ORGANO UFFICIALE DEL COMITATO CENTRALE DEL PARTITO COMUNISTA DI CUBA

C’è stata un’incertezza, un vuoto, un andare a fondo o meglio un buco,  detto in buon cubano.  Molti sono caduti in questo buco. O li hanno fatti cadere. Non tutti ne sono usciti illesi. Non tutti ne sono usciti completamente.  Ma godersela per la ferita e lucrare con questa non è degno, né etico e tanto meno proprio di un rivoluzionario.
Chi ha contribuito più di ogni altro a toglierci di là?  È stato lui, non mi chiedete come né con quale calcina ha potuto riempire quel buco. La sua intelligenza, il suo ottimismo, le sue idee; queste che oggi hanno fruttificato nella cultura cubana sono state i suoi strumenti di riscatto di quello che si stava perdendo nell’oscurità.
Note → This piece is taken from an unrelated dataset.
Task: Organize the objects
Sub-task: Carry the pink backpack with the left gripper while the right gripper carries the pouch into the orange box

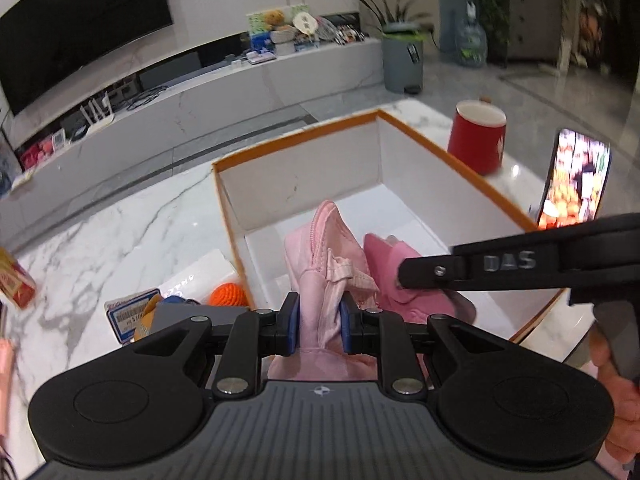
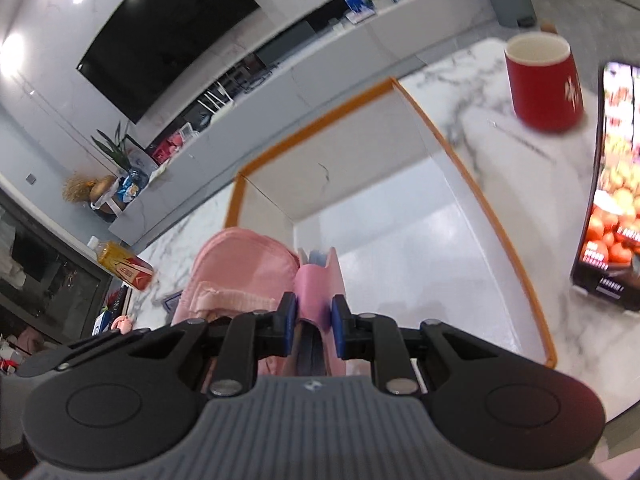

 Il 1975 fu un anno provvidenziale per il movimento culturale cubano.
Lui fu situato dov’era necessario, lì dove si dovevano estirpare le erbacce, dove si dovevano sradicare l’arrivismo e la mediocrità.
E lo fece con eleganza, con cautela, senza mozzare teste, ma anzi togliendo dal buco quelle che stavano rotolando e ponendo da una parte rancori e vendette.
Lui è uno dei marxisti più conseguenti di Cuba, dei più convinti e uno dei più lucidi. Il fidelista, l’amico legale e l’onesto, il gladiatore di mille battaglie, l’instancabile che trasforma il quotidiano in straordinario.
Lui è lui, super attivo, creativo, con le pallottole nella cartuccera e il grilletto pronto, col caricatore delle idee, dei progetti delle azioni che troveranno eco negli amici grati per i quali lui, impeccabile nella sua cubanissima guayabera bianca, sarà sempre il Ministro, perchè senza dubbio fa parte della categoria dei ministri di lusso e un ministro di lusso non è altra cosa che un uomo colto, modesto e  generoso. In due parole il suo esempio, il suo specchio.
Un uomo che porta un nome che è già nei musei e nella leggenda.
Un nome che non si può separare dalla Rivoluzione cubana.
Un  nome che non si può separare dalla cultura cubana, dalla vita degli scrittori e degli artisti con i quali ha mantenuto un vincolo vivo e fertile. Un vincolo profondo.
Un uomo che inoltre veglia devotamente per il Fratello Maggiore, un martiano profondo e convinto, un cubano grande che, come ha detto il poeta di Siviglia, è nel miglior senso della parola, buono.
Un fondatore che sta lì dov’è più utile. Un cubano che è giunto a questa Fiera del Libro con il brio e l’audacia dei suoi anni giovanili nella scrittura, quando scappò repentinamente dalle file dei detenuti e legò quattro camicie bianche per fuggire con un volo da gatto dall’Udienza de L’Avana e continuare l’opera della Rivoluzione con Fidel e Haydée, insieme a tutti noi.
Un uomo sincero di dove cresce la palma:  Armando Hart. (Traduzione GM -  Granma Int.)